__ACTION ITEM__. Every record must be copied exactly. Leave nothing out.

__________________________________________________

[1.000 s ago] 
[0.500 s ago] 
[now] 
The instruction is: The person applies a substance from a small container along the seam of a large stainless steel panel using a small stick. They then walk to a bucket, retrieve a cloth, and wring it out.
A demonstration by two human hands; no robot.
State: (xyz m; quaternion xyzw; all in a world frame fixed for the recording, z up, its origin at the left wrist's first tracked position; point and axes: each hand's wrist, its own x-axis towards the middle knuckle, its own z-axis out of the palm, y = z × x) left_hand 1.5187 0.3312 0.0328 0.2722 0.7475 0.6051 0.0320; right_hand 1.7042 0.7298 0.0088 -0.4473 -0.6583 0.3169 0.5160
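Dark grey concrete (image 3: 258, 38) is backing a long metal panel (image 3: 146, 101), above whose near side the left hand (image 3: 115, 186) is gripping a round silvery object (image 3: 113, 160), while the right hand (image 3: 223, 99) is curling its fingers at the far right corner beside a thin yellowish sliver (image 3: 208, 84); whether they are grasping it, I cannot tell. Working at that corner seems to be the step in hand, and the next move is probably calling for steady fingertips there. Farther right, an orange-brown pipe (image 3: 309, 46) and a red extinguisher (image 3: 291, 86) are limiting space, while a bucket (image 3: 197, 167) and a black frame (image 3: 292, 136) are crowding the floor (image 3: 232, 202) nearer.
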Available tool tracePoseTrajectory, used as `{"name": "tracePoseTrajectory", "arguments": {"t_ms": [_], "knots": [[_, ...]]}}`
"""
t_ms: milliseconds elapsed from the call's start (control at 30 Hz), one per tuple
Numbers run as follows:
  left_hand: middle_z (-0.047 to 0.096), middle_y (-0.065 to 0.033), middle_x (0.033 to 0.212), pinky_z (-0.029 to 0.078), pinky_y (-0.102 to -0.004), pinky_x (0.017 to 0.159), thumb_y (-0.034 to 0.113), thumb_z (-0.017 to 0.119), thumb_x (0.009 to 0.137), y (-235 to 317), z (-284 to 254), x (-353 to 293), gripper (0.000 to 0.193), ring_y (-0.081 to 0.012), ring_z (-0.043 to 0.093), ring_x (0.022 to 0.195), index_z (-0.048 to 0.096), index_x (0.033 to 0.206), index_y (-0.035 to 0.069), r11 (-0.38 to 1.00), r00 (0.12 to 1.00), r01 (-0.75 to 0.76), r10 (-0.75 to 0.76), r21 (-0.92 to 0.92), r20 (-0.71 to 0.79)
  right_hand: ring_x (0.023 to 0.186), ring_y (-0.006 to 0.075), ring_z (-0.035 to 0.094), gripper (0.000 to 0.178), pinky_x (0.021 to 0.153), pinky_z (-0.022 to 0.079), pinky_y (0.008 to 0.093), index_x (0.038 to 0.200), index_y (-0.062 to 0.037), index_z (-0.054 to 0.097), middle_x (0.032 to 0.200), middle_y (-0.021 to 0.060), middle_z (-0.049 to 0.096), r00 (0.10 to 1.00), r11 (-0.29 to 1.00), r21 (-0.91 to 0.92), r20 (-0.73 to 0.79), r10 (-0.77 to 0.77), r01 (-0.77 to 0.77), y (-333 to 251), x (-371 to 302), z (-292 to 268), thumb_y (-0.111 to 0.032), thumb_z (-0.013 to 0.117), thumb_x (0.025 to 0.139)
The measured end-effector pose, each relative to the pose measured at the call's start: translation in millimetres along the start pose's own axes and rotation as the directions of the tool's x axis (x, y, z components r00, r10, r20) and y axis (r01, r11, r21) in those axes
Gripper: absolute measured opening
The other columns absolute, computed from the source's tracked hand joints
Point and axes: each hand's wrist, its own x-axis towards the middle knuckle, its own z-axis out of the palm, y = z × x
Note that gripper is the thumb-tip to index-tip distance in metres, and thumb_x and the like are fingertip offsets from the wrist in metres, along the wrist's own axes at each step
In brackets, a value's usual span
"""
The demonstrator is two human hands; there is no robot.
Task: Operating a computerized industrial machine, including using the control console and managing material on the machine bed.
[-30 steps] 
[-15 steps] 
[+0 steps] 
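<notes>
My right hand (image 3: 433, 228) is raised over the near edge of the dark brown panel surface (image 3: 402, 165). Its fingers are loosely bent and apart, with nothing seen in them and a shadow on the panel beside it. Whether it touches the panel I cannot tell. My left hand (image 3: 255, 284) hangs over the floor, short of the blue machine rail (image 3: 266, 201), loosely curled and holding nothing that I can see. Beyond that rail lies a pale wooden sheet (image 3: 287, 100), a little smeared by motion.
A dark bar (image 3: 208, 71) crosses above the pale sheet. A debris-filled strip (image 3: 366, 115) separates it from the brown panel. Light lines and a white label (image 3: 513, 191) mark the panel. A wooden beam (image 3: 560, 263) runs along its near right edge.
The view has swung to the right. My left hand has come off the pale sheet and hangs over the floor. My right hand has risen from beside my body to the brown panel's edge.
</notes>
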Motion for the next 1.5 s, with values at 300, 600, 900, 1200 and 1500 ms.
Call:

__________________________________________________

__ANSWER FOR THIS EXERCISE__.
[1.000 s ago] 
[0.500 s ago] 
[now] 
The instruction is: The person applies a substance from a small container along the seam of a large stainless steel panel using a small stick. They then walk to a bucket, retrieve a cloth, and wring it out.
A demonstration by two human hands; no robot.
State: (xyz m; quaternion xyzw; all in a world frame fixed for the recording, z up, its origin at the left wrist's first tracked position; point and axes: each hand's wrist, its own x-axis towards the middle knuckle, its own z-axis out of the palm, y = z × x) left_hand 1.5187 0.3312 0.0328 0.2722 0.7475 0.6051 0.0320; right_hand 1.7042 0.7298 0.0088 -0.4473 -0.6583 0.3169 0.5160
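Dark grey concrete (image 3: 258, 38) is backing a long metal panel (image 3: 146, 101), above whose near side the left hand (image 3: 115, 186) is gripping a round silvery object (image 3: 113, 160), while the right hand (image 3: 223, 99) is curling its fingers at the far right corner beside a thin yellowish sliver (image 3: 208, 84); whether they are grasping it, I cannot tell. Working at that corner seems to be the step in hand, and the next move is probably calling for steady fingertips there. Farther right, an orange-brown pipe (image 3: 309, 46) and a red extinguisher (image 3: 291, 86) are limiting space, while a bucket (image 3: 197, 167) and a black frame (image 3: 292, 136) are crowding the floor (image 3: 232, 202) nearer.
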Available tool tracePoseTrajectory, used as `{"name": "tracePoseTrajectory", "arguments": {"t_ms": [_], "knots": [[_, ...]]}}`
"""
t_ms: milliseconds elapsed from the call's start (control at 30 Hz), one per tuple
Numbers run as follows:
  left_hand: middle_z (-0.047 to 0.096), middle_y (-0.065 to 0.033), middle_x (0.033 to 0.212), pinky_z (-0.029 to 0.078), pinky_y (-0.102 to -0.004), pinky_x (0.017 to 0.159), thumb_y (-0.034 to 0.113), thumb_z (-0.017 to 0.119), thumb_x (0.009 to 0.137), y (-235 to 317), z (-284 to 254), x (-353 to 293), gripper (0.000 to 0.193), ring_y (-0.081 to 0.012), ring_z (-0.043 to 0.093), ring_x (0.022 to 0.195), index_z (-0.048 to 0.096), index_x (0.033 to 0.206), index_y (-0.035 to 0.069), r11 (-0.38 to 1.00), r00 (0.12 to 1.00), r01 (-0.75 to 0.76), r10 (-0.75 to 0.76), r21 (-0.92 to 0.92), r20 (-0.71 to 0.79)
  right_hand: ring_x (0.023 to 0.186), ring_y (-0.006 to 0.075), ring_z (-0.035 to 0.094), gripper (0.000 to 0.178), pinky_x (0.021 to 0.153), pinky_z (-0.022 to 0.079), pinky_y (0.008 to 0.093), index_x (0.038 to 0.200), index_y (-0.062 to 0.037), index_z (-0.054 to 0.097), middle_x (0.032 to 0.200), middle_y (-0.021 to 0.060), middle_z (-0.049 to 0.096), r00 (0.10 to 1.00), r11 (-0.29 to 1.00), r21 (-0.91 to 0.92), r20 (-0.73 to 0.79), r10 (-0.77 to 0.77), r01 (-0.77 to 0.77), y (-333 to 251), x (-371 to 302), z (-292 to 268), thumb_y (-0.111 to 0.032), thumb_z (-0.013 to 0.117), thumb_x (0.025 to 0.139)
The measured end-effector pose, each relative to the pose measured at the call's start: translation in millimetres along the start pose's own axes and rotation as the directions of the tool's x axis (x, y, z components r00, r10, r20) and y axis (r01, r11, r21) in those axes
Gripper: absolute measured opening
The other columns absolute, computed from the source's tracked hand joints
Point and axes: each hand's wrist, its own x-axis towards the middle knuckle, its own z-axis out of the palm, y = z × x
Note that gripper is the thumb-tip to index-tip distance in metres, and thumb_x and the like are fingertip offsets from the wrist in metres, along the wrist's own axes at each step
In brackets, a value's usual span
"""
The demonstrator is two human hands; there is no robot.
Task: Operating a computerized industrial machine, including using the control console and managing material on the machine bed.
[-30 steps] 
[-15 steps] 
[+0 steps] 
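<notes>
My right hand (image 3: 433, 228) is raised over the near edge of the dark brown panel surface (image 3: 402, 165). Its fingers are loosely bent and apart, with nothing seen in them and a shadow on the panel beside it. Whether it touches the panel I cannot tell. My left hand (image 3: 255, 284) hangs over the floor, short of the blue machine rail (image 3: 266, 201), loosely curled and holding nothing that I can see. Beyond that rail lies a pale wooden sheet (image 3: 287, 100), a little smeared by motion.
A dark bar (image 3: 208, 71) crosses above the pale sheet. A debris-filled strip (image 3: 366, 115) separates it from the brown panel. Light lines and a white label (image 3: 513, 191) mark the panel. A wooden beam (image 3: 560, 263) runs along its near right edge.
The view has swung to the right. My left hand has come off the pale sheet and hangs over the floor. My right hand has risen from beside my body to the brown panel's edge.
</notes>
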Motion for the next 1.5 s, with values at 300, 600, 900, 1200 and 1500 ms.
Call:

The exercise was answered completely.